| DIRECTIONS FOR THIS TASK |
List every line in this data where the string "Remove" occurs.

| SOURCE RECORDS |
* * *
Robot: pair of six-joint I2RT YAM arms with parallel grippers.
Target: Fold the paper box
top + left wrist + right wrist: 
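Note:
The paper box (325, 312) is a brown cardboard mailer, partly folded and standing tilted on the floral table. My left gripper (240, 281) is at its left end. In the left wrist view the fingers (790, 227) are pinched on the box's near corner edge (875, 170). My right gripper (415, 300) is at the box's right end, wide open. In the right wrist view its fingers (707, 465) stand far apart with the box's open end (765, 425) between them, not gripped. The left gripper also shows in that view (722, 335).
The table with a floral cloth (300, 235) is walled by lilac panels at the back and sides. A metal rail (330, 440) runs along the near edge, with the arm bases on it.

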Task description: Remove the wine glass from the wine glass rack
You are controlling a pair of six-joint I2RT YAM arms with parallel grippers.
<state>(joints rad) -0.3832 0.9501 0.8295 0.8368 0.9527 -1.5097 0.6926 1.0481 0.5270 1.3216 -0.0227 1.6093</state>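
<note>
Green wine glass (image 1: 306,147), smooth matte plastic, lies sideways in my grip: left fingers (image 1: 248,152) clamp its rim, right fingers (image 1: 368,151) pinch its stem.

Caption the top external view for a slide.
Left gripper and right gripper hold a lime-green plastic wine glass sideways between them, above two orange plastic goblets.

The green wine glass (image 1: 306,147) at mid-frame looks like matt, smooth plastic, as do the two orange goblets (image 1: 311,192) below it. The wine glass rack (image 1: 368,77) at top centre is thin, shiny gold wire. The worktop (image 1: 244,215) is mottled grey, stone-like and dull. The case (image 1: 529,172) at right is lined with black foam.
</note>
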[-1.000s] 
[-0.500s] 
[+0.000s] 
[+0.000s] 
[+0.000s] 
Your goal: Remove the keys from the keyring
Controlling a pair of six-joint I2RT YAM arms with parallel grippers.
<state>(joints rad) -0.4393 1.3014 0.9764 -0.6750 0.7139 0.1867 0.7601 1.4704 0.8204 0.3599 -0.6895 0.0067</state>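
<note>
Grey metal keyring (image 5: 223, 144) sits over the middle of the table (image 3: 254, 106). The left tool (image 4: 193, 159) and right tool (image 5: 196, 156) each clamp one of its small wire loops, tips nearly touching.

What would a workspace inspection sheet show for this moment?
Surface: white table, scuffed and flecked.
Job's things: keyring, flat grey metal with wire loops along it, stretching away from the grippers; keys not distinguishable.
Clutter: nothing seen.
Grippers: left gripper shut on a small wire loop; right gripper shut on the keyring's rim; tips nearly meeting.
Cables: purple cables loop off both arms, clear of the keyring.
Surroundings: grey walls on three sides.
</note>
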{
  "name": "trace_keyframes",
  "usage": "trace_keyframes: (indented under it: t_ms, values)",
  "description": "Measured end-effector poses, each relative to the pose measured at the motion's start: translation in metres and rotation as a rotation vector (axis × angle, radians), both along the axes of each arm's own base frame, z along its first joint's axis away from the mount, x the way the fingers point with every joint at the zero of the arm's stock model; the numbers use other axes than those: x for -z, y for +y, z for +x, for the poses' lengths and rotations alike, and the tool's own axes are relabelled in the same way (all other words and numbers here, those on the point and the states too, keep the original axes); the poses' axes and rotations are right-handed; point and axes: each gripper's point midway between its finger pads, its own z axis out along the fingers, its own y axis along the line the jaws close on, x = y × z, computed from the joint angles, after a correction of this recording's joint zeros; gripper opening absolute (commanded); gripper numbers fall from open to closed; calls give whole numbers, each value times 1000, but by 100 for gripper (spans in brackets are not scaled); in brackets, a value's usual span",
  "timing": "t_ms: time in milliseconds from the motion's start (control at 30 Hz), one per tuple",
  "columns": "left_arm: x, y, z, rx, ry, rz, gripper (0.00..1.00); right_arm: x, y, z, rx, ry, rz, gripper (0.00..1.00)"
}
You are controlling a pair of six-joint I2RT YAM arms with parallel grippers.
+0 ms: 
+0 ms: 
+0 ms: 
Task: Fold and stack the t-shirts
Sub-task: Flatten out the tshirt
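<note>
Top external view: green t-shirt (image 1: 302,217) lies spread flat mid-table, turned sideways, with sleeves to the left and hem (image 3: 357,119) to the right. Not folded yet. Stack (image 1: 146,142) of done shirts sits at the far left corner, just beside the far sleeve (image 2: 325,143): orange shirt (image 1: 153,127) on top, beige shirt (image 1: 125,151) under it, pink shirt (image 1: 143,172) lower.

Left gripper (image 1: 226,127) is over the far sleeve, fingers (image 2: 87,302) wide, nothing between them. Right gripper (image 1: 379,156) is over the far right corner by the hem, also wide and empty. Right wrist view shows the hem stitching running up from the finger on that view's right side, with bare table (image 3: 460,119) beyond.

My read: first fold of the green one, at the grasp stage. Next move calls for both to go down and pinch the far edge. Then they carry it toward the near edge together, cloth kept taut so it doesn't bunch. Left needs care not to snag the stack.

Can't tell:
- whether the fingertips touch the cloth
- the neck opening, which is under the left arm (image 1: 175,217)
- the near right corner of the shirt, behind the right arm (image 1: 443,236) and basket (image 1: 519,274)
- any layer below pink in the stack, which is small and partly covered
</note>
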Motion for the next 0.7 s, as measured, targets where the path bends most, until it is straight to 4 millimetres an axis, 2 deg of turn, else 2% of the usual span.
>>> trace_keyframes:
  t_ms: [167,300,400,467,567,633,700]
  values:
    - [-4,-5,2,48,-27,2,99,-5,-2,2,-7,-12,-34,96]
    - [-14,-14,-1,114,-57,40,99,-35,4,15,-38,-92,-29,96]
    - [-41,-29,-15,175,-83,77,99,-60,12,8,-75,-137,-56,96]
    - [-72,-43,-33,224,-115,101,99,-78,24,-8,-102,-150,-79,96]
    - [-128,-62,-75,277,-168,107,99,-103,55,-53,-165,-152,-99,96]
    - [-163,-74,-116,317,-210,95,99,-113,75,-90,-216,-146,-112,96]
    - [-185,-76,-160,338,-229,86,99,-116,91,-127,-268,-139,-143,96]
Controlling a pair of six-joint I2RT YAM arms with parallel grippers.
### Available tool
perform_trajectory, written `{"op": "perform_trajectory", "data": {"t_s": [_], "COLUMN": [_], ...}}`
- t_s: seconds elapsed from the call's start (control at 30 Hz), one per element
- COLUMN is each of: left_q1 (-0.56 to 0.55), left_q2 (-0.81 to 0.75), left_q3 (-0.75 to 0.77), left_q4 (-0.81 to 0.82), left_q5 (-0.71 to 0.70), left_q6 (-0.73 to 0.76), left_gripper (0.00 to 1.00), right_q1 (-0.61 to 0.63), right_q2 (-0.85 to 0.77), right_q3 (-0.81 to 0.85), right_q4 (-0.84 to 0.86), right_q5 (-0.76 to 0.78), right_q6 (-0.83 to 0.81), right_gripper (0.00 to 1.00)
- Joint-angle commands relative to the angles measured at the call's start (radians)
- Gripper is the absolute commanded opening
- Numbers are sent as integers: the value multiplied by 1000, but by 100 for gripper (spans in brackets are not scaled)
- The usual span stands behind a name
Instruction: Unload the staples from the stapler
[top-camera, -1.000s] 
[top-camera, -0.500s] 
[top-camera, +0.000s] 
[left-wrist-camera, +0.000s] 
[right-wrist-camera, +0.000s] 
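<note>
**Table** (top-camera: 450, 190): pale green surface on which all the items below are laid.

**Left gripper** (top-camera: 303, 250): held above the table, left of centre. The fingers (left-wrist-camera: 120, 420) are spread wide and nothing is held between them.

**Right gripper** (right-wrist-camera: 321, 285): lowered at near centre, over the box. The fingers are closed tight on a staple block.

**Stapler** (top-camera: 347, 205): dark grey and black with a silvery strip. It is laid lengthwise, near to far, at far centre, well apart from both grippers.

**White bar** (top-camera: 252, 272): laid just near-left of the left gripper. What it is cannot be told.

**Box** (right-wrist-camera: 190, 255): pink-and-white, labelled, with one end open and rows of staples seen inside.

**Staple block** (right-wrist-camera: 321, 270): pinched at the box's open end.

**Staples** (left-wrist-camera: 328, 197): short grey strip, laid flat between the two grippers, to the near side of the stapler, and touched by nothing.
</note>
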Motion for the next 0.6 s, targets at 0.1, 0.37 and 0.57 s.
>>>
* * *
| SOLUTION FOR THIS TASK |
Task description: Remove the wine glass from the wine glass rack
Your goal: Remove the keys from the keyring

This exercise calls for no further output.